Il est difficile pour les chercheurs de faire ces observations ; en fait, ils ne sont pas en mesure d’observer directement des actes de transmutation. Au lieu de cela, l’équipe peut observer la quantité d’un échantillon qui ne se transmute pas, et en prenant des mesures pour savoir que la transmutation a en effet eu lieu, ils peuvent estimer, bien qu’avec une grande précision, la quantité d’échantillon qui s’est transmute.

« Nous sommes convaincus que nos mesures reflètent avec précision le taux réel de transmutation de sélénium instable en une forme plus stable », a ajouté Nobuaki Imai. « Nous prévoyons maintenant de mesurer cela pour d’autres déchets nucléaires. Espérons que cette connaissance se combinera avec d’autres domaines nécessaires pour réaliser des installations de traitement des déchets nucléaires, et nous pourrions voir ces installations dans les décennies à venir. Bien que nos objectifs soient d’améliorer la sécurité nucléaire, je trouve intéressant qu’il y ait une relation bidirectionnelle entre cette recherche et l’astrophysique. Nous avons été inspirés par les étoiles à neutrons en collision, et notre recherche peut influencer la façon dont les astrophysiciens recherchent des signes de synthèse. »

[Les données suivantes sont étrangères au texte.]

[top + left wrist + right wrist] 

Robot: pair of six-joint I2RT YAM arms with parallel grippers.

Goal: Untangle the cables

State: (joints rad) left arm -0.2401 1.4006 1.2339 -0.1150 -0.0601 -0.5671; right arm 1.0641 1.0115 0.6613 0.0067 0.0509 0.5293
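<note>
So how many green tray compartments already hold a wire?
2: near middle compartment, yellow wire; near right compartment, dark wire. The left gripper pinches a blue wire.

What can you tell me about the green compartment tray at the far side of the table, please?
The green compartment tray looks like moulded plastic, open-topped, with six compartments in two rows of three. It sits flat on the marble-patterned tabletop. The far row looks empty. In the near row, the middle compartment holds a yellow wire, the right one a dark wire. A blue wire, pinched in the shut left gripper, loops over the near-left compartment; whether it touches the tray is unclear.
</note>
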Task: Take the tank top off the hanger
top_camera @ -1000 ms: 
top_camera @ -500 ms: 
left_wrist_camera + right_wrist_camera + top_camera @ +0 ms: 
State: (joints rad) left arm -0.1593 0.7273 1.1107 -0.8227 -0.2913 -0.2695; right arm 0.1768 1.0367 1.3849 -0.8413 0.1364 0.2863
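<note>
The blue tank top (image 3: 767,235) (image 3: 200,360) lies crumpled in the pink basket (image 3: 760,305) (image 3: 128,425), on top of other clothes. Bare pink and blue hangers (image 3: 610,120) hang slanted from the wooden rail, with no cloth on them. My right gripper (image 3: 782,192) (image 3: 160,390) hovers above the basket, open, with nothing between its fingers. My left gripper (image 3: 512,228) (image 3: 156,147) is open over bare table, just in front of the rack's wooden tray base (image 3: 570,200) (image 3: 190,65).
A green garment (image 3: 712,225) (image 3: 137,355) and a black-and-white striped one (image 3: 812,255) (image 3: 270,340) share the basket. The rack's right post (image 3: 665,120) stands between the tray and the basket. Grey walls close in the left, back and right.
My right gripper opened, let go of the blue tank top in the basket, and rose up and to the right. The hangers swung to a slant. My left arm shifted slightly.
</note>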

Légende illustration : Simulation de la collision d’une étoile à neutrons. La détection d’ondes gravitationnelles provenant de la fusion d’étoiles à neutrons a incité les chercheurs sur Terre à prédire comment les neutrons interagissent avec les noyaux atomiques. ©2024 Goddard Space Flight Center de la NASA/CI Lab CC-BY-ND

N. Imai, M. Dozono, S. Michimasa, et al., “Neutron capture reaction cross-section of 79Se through the 79Se(d,p) reaction in inverse kinematics,” Physics Letters B: February 16, 2024, doi:10.1016/j.physletb.2024.138470.